PROBLEM TO SOLVE:
Lines after the one containing "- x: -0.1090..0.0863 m" are to be omitted; print exactly each line from the start of the records up to and including it.

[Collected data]
========================================================================
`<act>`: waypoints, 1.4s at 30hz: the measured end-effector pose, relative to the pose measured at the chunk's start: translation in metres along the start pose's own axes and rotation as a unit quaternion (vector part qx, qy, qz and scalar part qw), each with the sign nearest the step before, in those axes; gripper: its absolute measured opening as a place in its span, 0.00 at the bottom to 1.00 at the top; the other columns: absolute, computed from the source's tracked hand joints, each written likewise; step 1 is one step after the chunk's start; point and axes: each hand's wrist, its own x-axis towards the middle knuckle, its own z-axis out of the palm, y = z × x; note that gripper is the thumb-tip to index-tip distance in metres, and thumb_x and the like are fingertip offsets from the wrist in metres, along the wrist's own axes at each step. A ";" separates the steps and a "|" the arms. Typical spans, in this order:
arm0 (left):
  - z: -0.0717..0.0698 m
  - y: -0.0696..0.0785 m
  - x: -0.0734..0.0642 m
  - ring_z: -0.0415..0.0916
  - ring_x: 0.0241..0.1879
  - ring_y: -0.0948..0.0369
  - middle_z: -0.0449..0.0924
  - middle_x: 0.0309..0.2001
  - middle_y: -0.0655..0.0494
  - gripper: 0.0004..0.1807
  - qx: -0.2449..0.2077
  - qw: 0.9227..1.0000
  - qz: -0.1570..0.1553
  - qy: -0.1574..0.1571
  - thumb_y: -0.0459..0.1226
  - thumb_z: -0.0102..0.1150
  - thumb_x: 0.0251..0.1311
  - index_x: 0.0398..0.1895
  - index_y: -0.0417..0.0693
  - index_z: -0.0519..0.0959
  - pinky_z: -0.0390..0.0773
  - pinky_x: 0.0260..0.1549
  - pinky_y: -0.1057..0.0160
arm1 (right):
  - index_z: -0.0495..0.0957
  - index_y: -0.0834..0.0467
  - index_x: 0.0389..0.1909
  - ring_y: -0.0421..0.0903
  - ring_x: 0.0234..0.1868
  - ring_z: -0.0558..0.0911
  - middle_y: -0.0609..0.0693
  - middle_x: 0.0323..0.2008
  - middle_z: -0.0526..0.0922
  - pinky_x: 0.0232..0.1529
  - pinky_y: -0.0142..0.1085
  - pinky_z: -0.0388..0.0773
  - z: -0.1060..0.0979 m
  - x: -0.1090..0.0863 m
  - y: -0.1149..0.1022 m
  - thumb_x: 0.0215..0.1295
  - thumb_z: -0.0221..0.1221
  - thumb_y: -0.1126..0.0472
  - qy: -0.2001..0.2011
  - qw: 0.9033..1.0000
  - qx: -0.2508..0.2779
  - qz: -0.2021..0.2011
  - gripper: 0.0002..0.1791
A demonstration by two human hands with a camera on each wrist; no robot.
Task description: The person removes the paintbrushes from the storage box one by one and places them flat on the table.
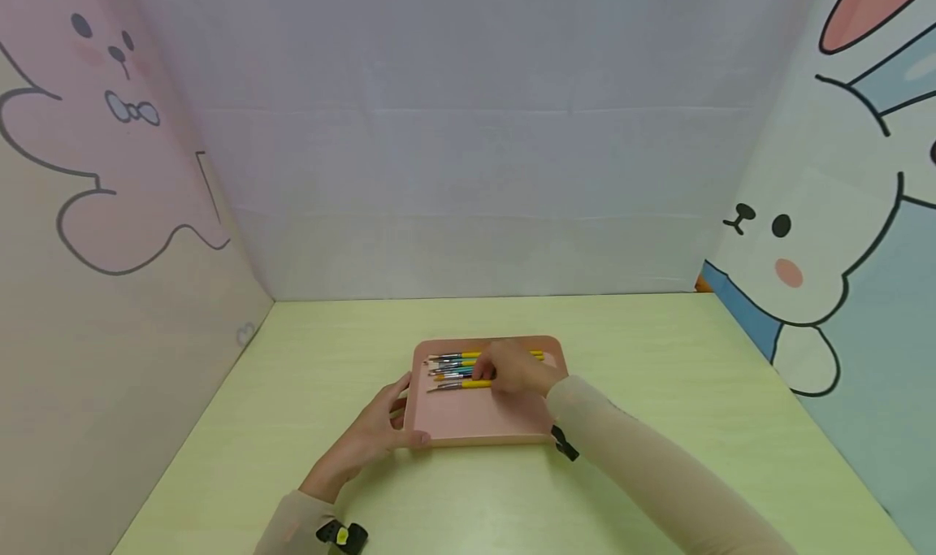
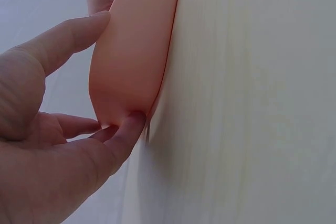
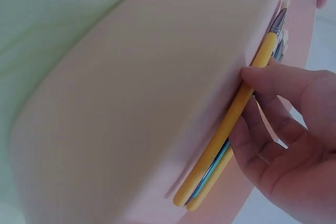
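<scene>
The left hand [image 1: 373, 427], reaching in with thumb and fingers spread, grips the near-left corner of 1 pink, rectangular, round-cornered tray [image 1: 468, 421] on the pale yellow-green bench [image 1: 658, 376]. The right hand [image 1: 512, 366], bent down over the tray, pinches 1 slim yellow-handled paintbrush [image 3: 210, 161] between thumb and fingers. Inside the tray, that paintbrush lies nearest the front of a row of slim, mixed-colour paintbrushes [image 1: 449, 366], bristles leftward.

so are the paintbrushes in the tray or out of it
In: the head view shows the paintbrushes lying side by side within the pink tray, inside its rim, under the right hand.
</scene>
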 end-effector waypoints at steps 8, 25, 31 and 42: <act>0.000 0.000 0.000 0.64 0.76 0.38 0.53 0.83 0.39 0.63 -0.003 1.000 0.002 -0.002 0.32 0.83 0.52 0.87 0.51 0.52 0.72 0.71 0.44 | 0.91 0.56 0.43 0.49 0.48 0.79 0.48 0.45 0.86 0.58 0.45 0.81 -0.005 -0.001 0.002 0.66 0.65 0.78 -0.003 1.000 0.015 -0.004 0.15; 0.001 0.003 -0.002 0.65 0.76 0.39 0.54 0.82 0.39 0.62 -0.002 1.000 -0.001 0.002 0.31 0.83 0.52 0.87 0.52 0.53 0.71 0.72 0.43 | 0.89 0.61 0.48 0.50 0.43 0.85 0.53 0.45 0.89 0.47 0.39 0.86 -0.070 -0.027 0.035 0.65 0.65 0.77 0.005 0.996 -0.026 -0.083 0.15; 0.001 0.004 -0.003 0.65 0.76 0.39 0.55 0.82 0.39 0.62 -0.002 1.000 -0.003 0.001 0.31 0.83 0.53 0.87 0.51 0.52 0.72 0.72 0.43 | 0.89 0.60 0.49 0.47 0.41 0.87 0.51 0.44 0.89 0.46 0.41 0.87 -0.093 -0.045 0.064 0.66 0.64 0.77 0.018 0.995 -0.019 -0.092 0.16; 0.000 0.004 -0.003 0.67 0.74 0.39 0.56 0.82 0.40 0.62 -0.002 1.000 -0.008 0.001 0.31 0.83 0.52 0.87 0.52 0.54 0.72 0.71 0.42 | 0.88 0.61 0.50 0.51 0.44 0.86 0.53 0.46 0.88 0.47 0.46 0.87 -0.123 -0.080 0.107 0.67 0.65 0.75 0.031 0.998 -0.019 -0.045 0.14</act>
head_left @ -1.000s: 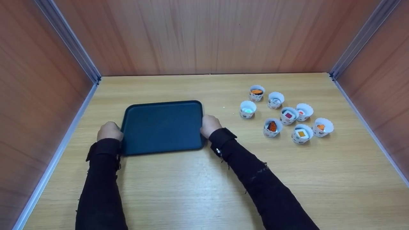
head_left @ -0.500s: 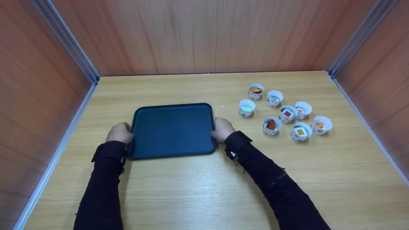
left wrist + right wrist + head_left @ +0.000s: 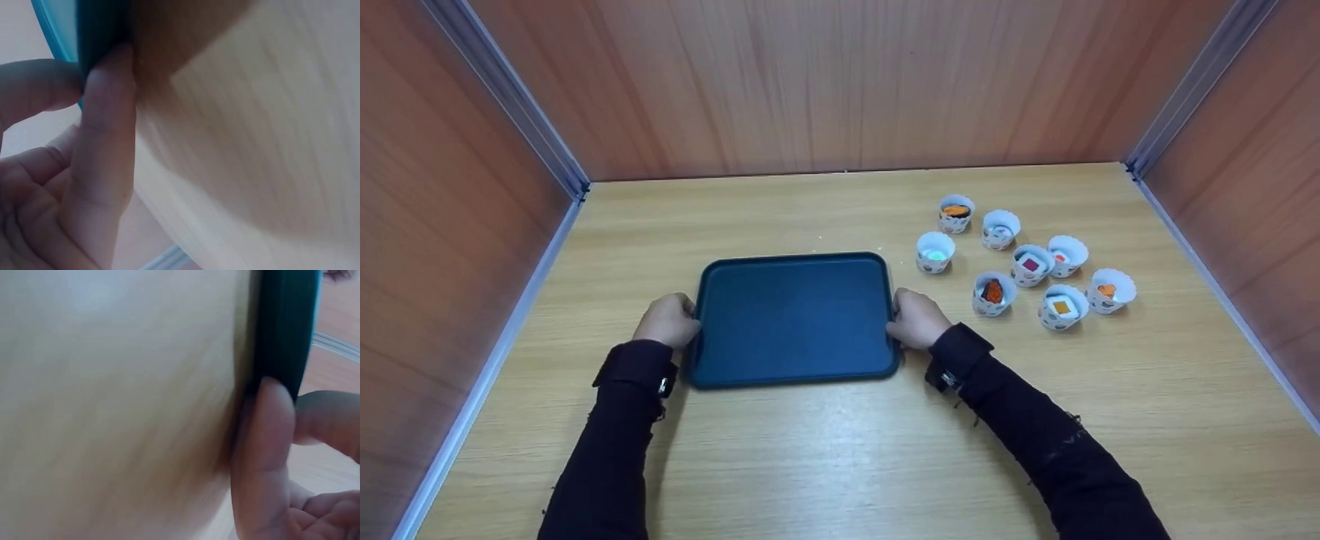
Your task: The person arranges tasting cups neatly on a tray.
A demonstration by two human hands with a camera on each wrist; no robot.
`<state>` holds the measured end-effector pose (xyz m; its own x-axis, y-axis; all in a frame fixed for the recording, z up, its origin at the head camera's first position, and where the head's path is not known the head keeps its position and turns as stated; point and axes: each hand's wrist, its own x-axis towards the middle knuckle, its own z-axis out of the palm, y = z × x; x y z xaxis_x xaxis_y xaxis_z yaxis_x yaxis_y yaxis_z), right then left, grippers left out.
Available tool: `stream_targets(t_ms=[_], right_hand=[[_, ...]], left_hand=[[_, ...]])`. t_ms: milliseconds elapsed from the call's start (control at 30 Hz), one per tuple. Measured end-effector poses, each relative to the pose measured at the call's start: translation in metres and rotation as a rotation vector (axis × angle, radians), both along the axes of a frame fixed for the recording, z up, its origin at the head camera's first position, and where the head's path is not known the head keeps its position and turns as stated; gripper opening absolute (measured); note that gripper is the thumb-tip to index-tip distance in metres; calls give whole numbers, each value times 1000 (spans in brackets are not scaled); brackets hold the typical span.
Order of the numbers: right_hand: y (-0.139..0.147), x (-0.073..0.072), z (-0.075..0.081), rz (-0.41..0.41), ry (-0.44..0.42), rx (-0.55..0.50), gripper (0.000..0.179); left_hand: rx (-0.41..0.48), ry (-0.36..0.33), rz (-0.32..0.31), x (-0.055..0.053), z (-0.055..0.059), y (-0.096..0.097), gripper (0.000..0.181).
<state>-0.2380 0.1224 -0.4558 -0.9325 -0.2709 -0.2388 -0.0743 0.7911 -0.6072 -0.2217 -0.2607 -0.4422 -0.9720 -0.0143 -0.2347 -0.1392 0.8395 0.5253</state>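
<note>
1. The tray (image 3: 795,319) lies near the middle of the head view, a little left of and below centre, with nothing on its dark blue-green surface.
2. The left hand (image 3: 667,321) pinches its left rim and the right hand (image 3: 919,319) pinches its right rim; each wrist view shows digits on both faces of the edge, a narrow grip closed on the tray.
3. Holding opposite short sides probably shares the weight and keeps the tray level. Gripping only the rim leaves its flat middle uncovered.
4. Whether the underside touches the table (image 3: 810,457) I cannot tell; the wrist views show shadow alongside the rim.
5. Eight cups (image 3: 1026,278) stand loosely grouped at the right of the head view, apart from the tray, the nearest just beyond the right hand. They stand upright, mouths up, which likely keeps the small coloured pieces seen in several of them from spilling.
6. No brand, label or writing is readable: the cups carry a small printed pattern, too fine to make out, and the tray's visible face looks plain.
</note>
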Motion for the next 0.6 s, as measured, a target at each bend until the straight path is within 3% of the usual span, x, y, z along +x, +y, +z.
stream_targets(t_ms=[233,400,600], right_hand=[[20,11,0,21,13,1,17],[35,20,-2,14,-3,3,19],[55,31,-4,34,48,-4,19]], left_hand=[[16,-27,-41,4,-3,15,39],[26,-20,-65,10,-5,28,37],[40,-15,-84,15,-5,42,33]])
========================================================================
SOLUTION FOR THIS PROBLEM:
`<act>`: waypoints, 1.4s at 30hz: the measured end-effector pose, relative to the pose measured at the chunk's start: translation in metres along the start pose's own axes and rotation as a unit quaternion (vector part qx, qy, qz and scalar part qw), each with the sign nearest the step before, in those axes; gripper: its absolute measured opening as a place in its span, 0.00 at the bottom to 1.00 at the top; the other columns: absolute, computed from the source's tracked hand joints, each written likewise; step 1 is one step after the chunk's start; point and axes: each hand's wrist, its own x-axis towards the middle knuckle, its own z-axis out of the palm, y = z × x; note that gripper is the thumb-tip to index-tip distance in metres, and thumb_x and the like are fingertip offsets from the wrist in metres, along the wrist's own axes at each step. A ";" separates the steps and a "|" the arms. Typical spans, in this order:
arm0 (left):
  - z: -0.0717..0.0698 m
  - y: -0.0696..0.0785 m
  - x: -0.0734..0.0642 m
  - ring_z: -0.0415..0.0916
  - ring_x: 0.0241..0.1879
  - ring_y: -0.0948..0.0369
  - middle_z: -0.0449..0.0924
  - middle_x: 0.0309..0.2001
  - middle_y: -0.0655..0.0494
  - gripper: 0.0004..0.1807
  - qx: -0.2449..0.2077
  - qw: 0.9227..1.0000
  - qz: -0.1570..0.1553
  - qy: -0.1574..0.1571
  - thumb_y: -0.0459..0.1226
  - thumb_z: -0.0102..0.1150
  - thumb_x: 0.0251..0.1311
  - index_x: 0.0398..0.1895
  - index_y: -0.0417..0.0693
  - index_z: -0.0519..0.0959
  - pinky_z: -0.0390..0.0773
  - pinky_x: 0.0260..0.1549
  - pinky_y: -0.1057..0.0160
arm1 (right):
  - index_z: -0.0495..0.0957
  - index_y: -0.0834..0.0467
  - index_x: 0.0389..0.1909
  - ring_y: -0.0421..0.0903
  - ring_x: 0.0234..0.1868
  - ring_z: -0.0558..0.0911
  - middle_y: -0.0609..0.0693
  - middle_x: 0.0323..0.2008
  - middle_z: -0.0526..0.0922
  - pinky_x: 0.0232..0.1529
  - pinky_y: -0.0142..0.1085
  - pinky_z: -0.0388..0.0773
  - z: -0.1060..0.0979 m
  - x: -0.1090..0.0863 m

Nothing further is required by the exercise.